Ainsi, pour la rapporteur, « la censure ne portait pas sur une atteinte aux droits et libertés », mais uniquement sur le fait que le législateur laissait trop généreusement à l’exécutif le soin de gérer amplement ces dispositions. Seulement, quoi qu’en dise la députée, le Conseil constitutionnel n’a pas pu examiner les dispositions désormais inscrites dans la PPL. Et pour cause : elles devaient être intégrées initialement dans les décrets de la loi sur le renseignement qui n'ont jamais été auscultés par ses soins.

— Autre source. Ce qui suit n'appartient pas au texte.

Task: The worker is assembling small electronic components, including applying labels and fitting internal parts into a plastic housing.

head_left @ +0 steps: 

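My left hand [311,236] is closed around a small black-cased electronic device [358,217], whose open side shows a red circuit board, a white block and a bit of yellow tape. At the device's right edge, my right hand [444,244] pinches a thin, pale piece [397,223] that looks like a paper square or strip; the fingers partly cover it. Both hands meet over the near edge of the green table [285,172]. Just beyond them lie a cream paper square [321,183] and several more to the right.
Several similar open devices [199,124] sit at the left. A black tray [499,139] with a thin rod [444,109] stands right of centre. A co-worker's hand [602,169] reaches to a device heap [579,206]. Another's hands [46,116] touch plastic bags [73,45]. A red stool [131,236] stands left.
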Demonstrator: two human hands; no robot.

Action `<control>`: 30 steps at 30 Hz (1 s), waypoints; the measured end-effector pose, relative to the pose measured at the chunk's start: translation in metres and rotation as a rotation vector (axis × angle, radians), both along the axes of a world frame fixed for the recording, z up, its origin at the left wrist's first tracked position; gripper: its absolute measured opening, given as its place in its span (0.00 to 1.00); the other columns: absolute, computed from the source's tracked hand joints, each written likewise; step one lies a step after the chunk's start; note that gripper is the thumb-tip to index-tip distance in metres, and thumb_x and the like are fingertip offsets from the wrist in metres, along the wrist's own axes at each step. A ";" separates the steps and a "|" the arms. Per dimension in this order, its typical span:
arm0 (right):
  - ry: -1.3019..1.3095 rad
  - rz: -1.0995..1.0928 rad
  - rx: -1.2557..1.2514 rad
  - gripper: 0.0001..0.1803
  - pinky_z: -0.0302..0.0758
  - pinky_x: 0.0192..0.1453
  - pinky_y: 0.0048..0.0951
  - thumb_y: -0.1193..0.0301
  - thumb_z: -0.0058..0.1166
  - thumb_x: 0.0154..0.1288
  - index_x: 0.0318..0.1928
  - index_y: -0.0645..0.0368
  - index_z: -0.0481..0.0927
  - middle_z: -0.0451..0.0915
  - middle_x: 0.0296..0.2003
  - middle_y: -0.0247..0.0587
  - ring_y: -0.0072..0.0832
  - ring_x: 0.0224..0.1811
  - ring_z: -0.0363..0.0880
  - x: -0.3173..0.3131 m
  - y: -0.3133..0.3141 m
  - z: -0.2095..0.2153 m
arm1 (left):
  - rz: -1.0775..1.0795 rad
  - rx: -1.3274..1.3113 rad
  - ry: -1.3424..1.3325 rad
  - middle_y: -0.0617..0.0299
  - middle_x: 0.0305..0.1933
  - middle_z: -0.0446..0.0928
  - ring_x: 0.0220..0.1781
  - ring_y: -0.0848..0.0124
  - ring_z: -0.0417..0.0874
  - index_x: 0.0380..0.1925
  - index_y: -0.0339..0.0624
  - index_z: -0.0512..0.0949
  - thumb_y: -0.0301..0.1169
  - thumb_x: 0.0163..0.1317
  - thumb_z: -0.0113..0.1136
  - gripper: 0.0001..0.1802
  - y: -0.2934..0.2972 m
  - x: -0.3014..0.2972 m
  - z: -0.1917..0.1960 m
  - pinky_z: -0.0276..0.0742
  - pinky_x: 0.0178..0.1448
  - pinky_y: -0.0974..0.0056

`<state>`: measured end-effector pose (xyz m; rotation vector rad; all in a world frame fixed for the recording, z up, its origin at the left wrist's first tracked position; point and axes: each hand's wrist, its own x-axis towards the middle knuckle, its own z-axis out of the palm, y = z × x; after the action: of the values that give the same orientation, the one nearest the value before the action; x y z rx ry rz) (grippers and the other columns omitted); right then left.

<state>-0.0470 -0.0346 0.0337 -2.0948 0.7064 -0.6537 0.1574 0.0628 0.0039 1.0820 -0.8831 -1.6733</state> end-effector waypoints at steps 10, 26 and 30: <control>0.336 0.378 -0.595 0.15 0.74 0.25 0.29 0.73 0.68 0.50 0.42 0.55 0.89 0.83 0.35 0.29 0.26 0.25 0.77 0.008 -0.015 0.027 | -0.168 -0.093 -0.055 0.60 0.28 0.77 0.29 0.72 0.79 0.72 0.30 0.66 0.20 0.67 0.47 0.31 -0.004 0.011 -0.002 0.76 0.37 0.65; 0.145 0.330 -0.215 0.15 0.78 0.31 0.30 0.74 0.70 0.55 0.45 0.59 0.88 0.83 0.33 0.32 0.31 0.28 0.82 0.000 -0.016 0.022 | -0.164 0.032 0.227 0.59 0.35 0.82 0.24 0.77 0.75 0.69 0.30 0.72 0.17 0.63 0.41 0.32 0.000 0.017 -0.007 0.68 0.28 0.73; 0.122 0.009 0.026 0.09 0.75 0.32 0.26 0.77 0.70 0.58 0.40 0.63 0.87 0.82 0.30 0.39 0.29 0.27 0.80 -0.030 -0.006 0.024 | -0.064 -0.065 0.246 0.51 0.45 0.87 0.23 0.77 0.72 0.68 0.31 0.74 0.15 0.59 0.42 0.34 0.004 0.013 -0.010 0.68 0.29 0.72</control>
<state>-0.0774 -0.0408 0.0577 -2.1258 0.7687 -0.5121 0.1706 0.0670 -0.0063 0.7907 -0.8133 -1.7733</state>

Un exemple de mesures hors de son radar ? Le déploiement de boîtes noires sur les réseaux internationaux, qui amplifient les mesures identiques programmées en France pour la seule recherche de la menace terroriste.

L'avis du Conseil d'État, un parapluie fragile

Pour mieux persuader de l’innocuité de sa proposition de loi, la députée socialiste s’est également abritée derrière l’avis favorable du Conseil d’État sollicité par le président du Sénat. «  Aucun principe constitutionnel n’est méconnu et la proposition de loi donc, répond précisément aux griefs formulés par le Conseil constitutionnel en juillet ». Il est vrai que la haute juridiction n’a rien trouvé à redire sur cet article, mais pas plus qu’il n’avait repéré de bug constitutionnel dans le projet de loi sur le renseignement finalement censuré !

Le texte adopté est désormais susceptible d’être soumis pour contrôle au Conseil constitutionnel. C’est ce qu’a hautement laissé entendre le sénateur Philippe Bas (LR), assurant hier que le président du Sénat « ne manquera pas de saisir le Conseil constitutionnel ».